» **Exercise description**: Reproduction of part of the material below, pictures omitted: copy exactly, and only, the lines starting with the one with "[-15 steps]" and going on through the one with "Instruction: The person".

»»

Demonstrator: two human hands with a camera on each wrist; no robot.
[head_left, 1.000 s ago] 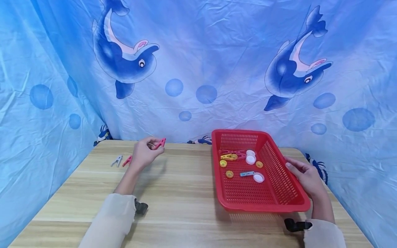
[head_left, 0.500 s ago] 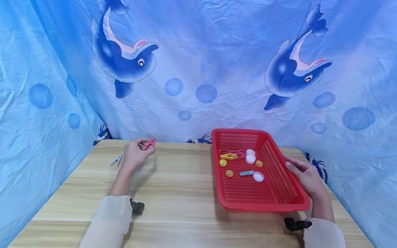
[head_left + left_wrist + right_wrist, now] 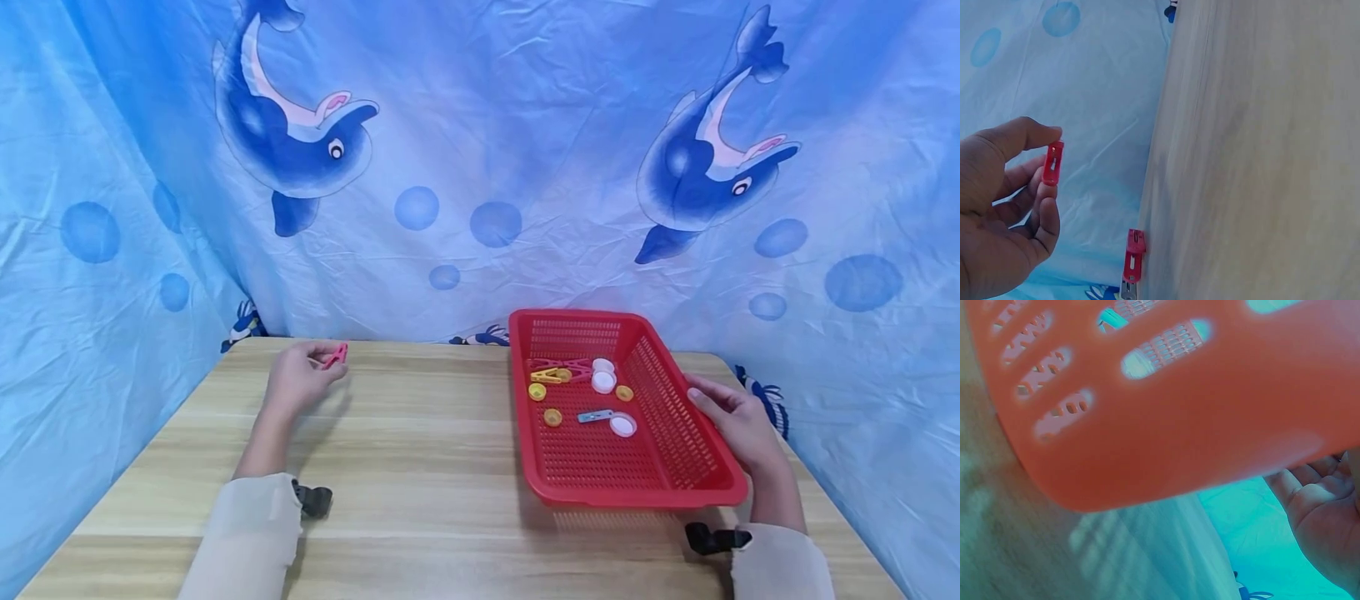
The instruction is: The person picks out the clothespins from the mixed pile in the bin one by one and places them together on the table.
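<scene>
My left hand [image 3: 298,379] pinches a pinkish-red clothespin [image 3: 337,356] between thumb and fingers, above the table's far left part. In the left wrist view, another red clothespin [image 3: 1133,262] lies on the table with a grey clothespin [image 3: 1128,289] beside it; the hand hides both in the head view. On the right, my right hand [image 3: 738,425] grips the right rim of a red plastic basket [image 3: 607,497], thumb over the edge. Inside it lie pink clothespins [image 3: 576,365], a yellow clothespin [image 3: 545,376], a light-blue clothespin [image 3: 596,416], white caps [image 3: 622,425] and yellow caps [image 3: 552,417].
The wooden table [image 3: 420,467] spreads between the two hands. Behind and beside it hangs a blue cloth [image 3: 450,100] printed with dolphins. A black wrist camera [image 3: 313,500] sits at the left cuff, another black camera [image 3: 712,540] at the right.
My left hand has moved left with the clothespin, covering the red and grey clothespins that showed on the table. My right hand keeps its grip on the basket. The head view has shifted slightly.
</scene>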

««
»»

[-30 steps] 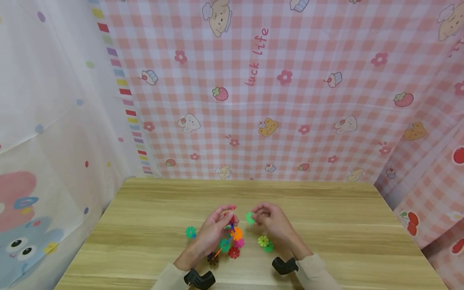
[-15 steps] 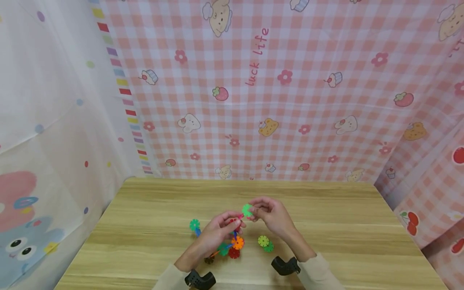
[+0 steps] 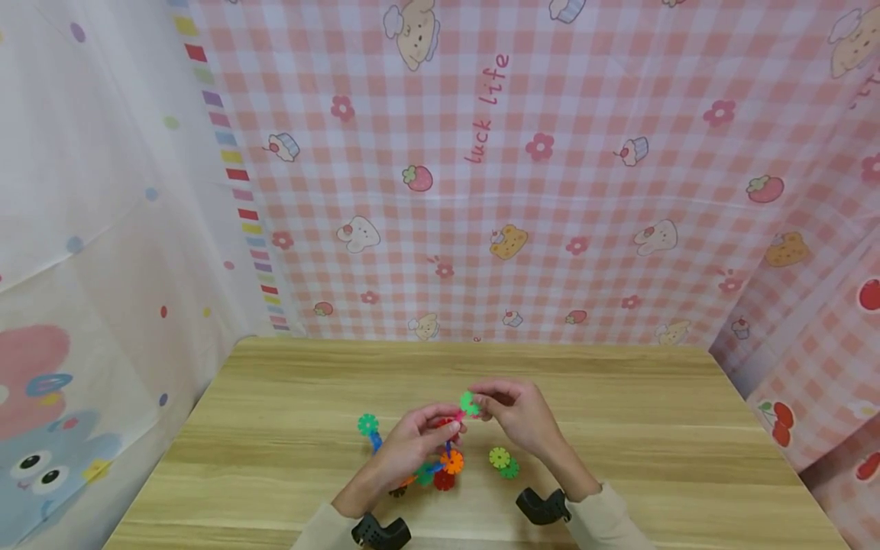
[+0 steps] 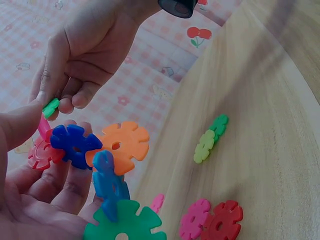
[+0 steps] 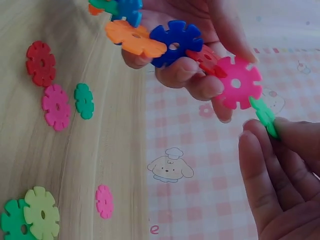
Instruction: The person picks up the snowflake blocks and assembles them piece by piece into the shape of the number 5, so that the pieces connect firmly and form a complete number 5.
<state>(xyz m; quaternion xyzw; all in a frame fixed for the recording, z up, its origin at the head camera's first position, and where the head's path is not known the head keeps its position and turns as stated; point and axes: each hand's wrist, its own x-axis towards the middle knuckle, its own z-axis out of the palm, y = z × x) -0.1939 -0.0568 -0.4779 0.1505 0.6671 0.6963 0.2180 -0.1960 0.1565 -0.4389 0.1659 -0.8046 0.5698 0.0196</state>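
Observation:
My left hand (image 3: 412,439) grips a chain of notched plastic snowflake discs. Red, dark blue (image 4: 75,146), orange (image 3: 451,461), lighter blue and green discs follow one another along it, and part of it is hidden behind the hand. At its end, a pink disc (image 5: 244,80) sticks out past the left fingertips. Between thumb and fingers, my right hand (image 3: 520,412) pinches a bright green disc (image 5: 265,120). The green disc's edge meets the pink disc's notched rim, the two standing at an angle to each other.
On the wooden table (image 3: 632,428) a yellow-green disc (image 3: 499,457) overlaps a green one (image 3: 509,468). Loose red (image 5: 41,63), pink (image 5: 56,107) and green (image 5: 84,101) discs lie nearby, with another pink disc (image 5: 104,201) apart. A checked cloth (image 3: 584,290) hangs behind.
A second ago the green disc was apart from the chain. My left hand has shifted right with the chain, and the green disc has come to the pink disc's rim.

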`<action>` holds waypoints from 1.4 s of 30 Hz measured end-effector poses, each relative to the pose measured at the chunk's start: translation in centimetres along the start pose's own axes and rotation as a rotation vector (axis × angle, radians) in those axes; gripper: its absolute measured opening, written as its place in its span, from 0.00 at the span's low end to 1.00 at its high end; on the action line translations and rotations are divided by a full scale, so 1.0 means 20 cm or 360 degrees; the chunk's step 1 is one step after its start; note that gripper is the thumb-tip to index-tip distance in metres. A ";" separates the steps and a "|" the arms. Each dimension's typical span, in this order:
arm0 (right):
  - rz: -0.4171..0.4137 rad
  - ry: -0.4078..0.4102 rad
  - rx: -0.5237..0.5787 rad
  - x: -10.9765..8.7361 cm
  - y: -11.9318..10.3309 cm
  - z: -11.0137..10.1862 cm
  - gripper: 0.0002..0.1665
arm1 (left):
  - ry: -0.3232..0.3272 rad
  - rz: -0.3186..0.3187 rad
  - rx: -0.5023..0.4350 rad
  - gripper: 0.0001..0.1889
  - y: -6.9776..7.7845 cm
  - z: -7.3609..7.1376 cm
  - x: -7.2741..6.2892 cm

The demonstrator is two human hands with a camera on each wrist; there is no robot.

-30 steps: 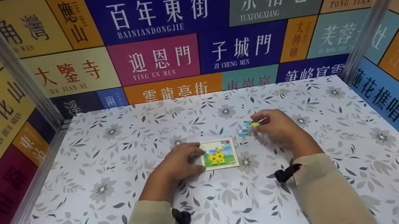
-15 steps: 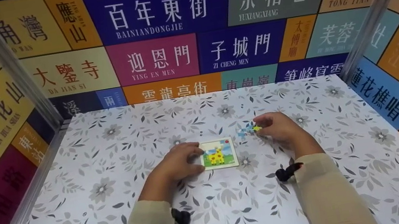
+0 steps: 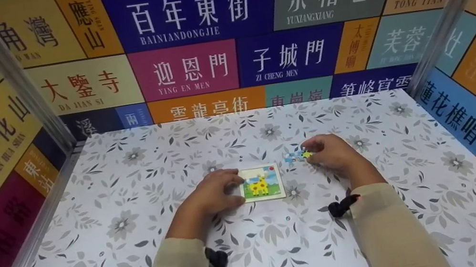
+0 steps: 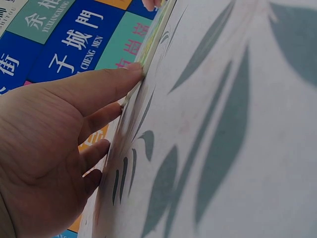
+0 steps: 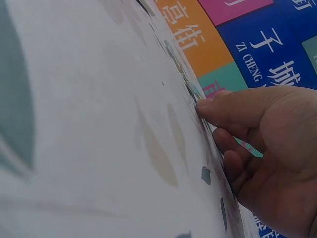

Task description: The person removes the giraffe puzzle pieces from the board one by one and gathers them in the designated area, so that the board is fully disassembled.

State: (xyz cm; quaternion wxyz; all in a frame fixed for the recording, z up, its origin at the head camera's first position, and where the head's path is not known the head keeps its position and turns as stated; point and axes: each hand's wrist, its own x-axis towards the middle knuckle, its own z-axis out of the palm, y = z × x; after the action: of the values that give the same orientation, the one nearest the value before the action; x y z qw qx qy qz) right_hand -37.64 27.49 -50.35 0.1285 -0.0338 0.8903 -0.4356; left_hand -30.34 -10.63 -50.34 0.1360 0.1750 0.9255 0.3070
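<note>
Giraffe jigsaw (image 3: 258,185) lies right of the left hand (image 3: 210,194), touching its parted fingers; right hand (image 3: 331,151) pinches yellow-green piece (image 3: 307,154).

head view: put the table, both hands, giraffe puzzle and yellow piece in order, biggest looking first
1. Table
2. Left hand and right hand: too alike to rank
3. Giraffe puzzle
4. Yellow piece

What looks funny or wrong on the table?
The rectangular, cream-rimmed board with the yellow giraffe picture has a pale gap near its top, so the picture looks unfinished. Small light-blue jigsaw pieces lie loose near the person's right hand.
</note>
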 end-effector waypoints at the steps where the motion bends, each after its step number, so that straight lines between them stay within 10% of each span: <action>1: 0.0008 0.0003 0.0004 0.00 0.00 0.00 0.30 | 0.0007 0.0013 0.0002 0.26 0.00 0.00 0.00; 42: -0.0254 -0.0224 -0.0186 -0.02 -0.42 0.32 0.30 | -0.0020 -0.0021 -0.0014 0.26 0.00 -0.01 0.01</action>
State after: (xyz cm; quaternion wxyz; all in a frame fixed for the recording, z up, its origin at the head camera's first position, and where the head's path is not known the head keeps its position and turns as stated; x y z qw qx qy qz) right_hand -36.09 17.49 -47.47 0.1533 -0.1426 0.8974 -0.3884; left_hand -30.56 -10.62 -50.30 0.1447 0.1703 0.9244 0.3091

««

» **Output for this exercise**:
[-15 steps] 
[+0 steps] 
[+0 steps] 
[+0 steps] 
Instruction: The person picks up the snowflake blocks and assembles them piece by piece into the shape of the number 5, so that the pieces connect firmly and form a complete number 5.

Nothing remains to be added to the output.